Fractures of Proximal Humerus
November 22, 2008 by Dr Arun Pal Singh
Filed under Shoulder Girdle Injuries
Majority of the proximal humeral fractures occur in older patients. This is so because older patients have osteopenic or osteoporotic bones which get damaged easily by trivial trauma. High energy trauma can produce these fractures in any person of any age.
Mechanism
Most of these fractures occur due to a simple fall on the arm. Strong muscular contraction might be responsible in the setting of electric shock or seizure.
Most fractures are believed to result from indirect violence.
Muscle forces contribute to their displacement. Pectoralis major draws the shaft anteriorly and medially. The greater tuberosity may be pulled posteriorly by the infraspinatus and superiorly by the supraspinatus.
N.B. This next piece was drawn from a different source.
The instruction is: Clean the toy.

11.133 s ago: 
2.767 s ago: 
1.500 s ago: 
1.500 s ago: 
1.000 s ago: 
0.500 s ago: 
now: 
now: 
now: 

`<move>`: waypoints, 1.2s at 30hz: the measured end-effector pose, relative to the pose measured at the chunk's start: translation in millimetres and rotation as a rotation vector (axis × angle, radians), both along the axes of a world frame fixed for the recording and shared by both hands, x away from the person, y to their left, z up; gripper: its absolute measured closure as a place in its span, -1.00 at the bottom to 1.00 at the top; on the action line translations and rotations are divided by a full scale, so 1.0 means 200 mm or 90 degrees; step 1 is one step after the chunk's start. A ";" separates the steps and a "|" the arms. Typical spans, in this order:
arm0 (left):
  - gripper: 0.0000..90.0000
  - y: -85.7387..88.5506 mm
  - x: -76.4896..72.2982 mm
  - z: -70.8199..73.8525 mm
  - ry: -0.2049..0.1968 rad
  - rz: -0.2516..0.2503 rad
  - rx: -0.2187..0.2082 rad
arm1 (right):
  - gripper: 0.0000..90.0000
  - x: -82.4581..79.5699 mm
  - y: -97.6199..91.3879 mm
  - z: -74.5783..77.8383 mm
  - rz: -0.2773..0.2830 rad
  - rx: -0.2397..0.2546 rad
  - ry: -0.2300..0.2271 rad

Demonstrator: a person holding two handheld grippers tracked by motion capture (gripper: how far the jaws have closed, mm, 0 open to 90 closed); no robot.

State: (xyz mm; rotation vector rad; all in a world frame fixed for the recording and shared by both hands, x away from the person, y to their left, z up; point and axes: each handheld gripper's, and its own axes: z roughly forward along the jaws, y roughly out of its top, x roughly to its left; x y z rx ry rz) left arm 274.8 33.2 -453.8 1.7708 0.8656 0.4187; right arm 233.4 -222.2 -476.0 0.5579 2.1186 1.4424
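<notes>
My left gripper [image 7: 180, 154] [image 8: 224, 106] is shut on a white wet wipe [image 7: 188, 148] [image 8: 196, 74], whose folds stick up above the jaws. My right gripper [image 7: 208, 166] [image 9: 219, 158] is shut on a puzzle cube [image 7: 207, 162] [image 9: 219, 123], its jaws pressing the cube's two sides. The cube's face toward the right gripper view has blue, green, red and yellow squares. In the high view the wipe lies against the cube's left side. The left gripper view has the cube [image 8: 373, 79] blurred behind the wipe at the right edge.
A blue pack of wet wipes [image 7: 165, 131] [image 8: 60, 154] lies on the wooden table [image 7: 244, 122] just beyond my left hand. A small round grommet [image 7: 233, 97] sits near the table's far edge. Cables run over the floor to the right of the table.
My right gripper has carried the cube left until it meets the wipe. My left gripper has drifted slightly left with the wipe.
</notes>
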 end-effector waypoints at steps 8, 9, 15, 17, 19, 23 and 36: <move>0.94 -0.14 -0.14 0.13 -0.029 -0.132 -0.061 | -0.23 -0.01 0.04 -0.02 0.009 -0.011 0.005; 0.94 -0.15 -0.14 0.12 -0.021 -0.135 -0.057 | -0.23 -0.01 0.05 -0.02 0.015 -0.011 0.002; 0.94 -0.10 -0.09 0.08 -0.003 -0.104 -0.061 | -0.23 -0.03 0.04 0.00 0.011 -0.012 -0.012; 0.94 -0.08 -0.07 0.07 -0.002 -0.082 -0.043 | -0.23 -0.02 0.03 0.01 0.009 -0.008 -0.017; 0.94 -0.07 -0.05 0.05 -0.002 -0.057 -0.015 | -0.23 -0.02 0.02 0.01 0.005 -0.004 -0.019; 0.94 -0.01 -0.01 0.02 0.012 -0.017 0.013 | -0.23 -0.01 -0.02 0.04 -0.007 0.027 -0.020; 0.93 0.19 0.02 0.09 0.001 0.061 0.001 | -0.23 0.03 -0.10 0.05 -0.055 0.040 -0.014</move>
The subscapularis tends to rotates internally a head segment where lesser tuberosity remains attached.
Clinical Presentation
Most patients with acute fractures of the proximal humerus present with a painful, swollen arm. There could be bruises over the injured area or they might develop over a period.
Apart from the injured area that patient has presented with, the patient should be assessed for neck and chest injury. It goes without saying that distal limb should be examined for any neurovascular involvement.
The most commonly injured nerve is the axillary.
If the patient has amnesia, bilateral injuries, or a posterior fracture-dislocation, a seizure disorder or electric shock must be ruled out.
Radiography
The ordered radiographs for these fractures must include anteroposterior (AP) view of the scapula, a lateral “Y-view” of the scapula, and an axillary view.
If a good radiograph fails to detect anything CT scans are most helpful in checking for dislocations, in ruling out a glenoid fracture, and in assessing posterior retraction of the greater tuberosity.
Classification
Most commonly used classification method is that of Neer’s. Fractures are classified by evaluating displacement of any of the four principal fragments (head, shaft, greater tuberosity, and lesser tuberosity).
All fractures in which no segment is displaced more than 1 cm or is rotated more than 45 degrees are considered minimally displaced and are considered together as one-part fractures, regardless of the number or location of fracture lines.
A single segment is displaced in a two-part fracture. This occurs most commonly with surgical neck displacement, in which the shaft is separated from the head and both attached tuberosities. It is also seen seen with greater tuberosity displacement.
A fracture with three-part displacement has the shaft and either the greater (most often) or lesser (rarely) tuberosity separated from the head, to which one of the tuberosities remains attached.
A four-part fracture is present when the head is separated from all other segments, even if the tuberosities are together (thus, there can be three pieces, one of which comprises both tuberosities). The head is completely dislocated out of the glenoid and is devoid of any soft tissue attachment. In the “valgus-impacted” four-part fracture, the head is rotated to face upward Although the head is completely out of contact with the glenoid.
If the head is split or has suffered an impression fracture, it is considered to have articular loss.